▸ **DESCRIPTION OF THE TASK**
Among the records, which lines hold the word "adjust"? Pick them out.

>>

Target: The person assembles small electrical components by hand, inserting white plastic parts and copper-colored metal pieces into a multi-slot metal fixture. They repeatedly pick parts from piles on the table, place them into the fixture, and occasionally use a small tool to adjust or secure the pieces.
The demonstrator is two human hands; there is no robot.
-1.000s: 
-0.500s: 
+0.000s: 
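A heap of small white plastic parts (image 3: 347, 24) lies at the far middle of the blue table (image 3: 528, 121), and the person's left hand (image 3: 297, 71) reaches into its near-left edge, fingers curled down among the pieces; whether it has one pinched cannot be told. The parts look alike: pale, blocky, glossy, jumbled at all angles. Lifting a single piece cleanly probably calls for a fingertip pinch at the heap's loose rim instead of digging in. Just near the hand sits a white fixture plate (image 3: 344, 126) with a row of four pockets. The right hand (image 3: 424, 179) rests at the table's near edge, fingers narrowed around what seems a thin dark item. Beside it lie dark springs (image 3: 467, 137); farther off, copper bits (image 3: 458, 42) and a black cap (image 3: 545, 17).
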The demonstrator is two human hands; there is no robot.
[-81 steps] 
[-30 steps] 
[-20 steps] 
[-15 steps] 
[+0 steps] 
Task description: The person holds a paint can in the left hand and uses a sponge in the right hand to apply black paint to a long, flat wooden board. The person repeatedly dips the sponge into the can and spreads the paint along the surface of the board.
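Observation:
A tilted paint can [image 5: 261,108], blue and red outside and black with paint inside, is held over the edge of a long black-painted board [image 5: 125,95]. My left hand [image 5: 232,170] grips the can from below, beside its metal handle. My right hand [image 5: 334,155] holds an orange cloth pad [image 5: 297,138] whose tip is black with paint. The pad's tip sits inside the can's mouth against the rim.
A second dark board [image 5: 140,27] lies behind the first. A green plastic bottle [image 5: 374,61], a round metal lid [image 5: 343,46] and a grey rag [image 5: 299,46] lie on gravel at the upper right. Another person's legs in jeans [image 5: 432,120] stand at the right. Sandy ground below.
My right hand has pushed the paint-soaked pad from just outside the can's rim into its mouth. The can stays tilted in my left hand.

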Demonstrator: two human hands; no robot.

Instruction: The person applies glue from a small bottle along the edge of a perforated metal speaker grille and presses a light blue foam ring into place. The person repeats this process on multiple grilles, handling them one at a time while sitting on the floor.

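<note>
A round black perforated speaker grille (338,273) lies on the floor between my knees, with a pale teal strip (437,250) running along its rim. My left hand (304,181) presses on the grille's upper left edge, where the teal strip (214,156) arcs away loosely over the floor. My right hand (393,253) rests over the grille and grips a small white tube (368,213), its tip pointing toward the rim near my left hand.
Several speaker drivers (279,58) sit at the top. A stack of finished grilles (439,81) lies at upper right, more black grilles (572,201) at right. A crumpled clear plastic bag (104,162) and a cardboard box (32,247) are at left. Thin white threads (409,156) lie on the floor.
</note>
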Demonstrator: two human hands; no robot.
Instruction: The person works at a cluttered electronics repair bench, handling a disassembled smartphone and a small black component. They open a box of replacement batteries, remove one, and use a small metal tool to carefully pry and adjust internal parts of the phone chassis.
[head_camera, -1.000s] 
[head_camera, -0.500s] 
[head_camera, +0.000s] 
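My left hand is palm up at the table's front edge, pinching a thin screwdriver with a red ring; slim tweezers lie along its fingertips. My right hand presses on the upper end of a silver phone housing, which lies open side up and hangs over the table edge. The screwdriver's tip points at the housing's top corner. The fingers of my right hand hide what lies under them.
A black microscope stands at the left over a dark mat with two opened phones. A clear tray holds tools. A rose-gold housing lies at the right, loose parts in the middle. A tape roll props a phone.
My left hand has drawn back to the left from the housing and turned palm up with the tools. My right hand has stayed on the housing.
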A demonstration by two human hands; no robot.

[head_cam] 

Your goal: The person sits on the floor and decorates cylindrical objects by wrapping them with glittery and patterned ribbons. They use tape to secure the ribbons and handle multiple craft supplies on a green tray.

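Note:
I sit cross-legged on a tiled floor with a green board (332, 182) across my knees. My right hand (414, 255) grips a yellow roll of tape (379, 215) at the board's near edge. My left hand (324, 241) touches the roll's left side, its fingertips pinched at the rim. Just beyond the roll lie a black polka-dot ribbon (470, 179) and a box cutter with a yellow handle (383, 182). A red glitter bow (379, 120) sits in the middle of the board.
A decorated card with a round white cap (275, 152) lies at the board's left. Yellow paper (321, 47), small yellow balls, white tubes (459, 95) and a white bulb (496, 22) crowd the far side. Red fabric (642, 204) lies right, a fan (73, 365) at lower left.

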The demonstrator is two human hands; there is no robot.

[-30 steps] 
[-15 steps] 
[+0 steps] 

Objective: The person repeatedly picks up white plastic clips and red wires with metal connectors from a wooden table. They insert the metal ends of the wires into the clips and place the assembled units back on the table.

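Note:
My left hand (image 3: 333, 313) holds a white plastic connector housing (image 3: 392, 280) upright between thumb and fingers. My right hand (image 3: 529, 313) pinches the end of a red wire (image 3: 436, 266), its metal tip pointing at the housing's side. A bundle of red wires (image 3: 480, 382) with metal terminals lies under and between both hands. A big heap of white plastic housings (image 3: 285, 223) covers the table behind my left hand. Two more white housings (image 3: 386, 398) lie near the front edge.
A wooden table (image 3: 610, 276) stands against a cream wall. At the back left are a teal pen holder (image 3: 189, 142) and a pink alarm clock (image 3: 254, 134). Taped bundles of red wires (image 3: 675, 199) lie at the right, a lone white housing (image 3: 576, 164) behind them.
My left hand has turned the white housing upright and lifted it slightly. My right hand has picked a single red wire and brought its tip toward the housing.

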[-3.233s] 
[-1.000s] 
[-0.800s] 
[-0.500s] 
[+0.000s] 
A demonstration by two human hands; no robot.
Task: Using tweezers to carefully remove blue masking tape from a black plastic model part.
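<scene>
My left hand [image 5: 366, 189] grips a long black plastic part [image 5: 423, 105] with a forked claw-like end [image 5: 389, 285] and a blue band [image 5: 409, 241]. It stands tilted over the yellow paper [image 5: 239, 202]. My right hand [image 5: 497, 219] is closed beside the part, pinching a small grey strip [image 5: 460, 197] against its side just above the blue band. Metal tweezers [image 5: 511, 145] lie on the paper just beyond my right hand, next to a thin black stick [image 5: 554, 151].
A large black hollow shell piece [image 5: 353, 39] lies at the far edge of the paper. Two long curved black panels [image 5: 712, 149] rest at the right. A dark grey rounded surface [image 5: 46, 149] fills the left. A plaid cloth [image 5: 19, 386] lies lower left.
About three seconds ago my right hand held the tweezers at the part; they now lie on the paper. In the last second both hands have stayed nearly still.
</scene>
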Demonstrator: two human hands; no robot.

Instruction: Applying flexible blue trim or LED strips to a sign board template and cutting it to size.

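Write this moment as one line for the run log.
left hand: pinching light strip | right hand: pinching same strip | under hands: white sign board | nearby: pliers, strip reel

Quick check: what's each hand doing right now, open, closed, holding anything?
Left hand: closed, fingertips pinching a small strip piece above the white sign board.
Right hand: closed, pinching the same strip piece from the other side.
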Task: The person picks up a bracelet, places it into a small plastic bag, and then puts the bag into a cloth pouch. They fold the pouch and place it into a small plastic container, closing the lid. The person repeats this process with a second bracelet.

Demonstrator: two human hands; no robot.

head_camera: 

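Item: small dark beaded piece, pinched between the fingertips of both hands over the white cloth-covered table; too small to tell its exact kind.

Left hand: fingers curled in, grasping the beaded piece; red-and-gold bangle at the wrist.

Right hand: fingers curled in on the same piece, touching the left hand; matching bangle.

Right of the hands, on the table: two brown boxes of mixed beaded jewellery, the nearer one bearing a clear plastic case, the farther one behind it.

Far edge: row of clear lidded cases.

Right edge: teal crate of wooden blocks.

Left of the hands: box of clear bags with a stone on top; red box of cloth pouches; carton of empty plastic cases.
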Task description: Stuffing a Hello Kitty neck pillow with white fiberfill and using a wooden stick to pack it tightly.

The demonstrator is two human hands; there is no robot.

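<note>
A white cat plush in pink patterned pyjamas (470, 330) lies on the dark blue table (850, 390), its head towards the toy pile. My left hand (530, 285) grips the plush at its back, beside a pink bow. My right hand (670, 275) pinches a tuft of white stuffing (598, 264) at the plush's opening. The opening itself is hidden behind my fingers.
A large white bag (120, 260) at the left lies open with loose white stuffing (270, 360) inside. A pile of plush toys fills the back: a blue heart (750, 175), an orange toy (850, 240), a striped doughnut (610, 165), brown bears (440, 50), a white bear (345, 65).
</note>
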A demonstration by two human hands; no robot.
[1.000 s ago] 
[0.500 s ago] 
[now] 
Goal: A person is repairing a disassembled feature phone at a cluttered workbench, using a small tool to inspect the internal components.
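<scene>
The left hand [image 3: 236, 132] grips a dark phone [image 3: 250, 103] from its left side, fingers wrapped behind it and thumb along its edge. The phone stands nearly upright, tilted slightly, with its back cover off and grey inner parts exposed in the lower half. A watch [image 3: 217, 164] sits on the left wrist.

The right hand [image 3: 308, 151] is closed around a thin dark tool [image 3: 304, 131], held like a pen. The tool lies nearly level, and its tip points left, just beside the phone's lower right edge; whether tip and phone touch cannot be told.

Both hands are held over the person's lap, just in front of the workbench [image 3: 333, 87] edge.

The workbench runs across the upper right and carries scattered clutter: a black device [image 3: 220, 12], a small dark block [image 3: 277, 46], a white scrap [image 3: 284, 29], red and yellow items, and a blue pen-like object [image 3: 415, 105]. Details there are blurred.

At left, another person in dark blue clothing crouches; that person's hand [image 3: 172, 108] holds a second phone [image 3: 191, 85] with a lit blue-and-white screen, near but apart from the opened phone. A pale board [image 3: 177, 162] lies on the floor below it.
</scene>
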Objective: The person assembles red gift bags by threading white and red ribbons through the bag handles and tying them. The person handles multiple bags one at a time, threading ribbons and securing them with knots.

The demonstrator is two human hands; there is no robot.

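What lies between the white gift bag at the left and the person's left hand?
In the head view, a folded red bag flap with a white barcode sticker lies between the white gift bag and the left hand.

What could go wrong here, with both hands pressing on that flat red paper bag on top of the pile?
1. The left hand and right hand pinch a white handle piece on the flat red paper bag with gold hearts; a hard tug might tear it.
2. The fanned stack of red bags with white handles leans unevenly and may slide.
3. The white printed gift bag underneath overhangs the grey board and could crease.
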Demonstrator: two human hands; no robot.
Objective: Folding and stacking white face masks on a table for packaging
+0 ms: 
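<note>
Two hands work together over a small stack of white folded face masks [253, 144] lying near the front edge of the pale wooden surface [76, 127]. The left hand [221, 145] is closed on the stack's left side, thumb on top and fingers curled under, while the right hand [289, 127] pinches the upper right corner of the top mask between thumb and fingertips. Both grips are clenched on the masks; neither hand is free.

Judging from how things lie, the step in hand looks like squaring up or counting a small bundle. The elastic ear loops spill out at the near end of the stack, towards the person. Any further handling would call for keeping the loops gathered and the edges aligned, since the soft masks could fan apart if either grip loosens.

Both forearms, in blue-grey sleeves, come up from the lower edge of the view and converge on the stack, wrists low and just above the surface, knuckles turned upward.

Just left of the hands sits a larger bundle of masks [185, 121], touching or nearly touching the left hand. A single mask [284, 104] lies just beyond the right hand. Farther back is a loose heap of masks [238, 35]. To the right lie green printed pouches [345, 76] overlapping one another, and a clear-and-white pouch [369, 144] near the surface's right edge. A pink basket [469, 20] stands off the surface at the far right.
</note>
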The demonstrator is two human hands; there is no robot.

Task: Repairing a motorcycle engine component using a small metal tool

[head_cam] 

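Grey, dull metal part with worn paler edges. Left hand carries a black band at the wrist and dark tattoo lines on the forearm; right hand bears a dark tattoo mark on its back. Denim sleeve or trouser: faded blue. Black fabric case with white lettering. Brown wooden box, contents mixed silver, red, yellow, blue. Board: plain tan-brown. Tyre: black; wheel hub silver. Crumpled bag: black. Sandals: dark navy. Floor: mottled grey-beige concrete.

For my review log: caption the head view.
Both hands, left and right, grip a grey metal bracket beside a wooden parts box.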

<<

▸ **WRITTEN RESPONSE**
Target: The person assembles small electrical components by hand, inserting white plastic parts and copper-colored metal pieces into a multi-slot metal fixture. They repeatedly pick parts from piles on the table, place them into the fixture, and occasionally use a small tool to adjust or secure the pieces.
Instruction: The person works at a cluttered electronics repair bench, handling a disassembled smartphone and a small black component. They open a box of replacement batteries, remove one, and use a small metal tool to carefully pry and adjust internal parts of the phone chassis.

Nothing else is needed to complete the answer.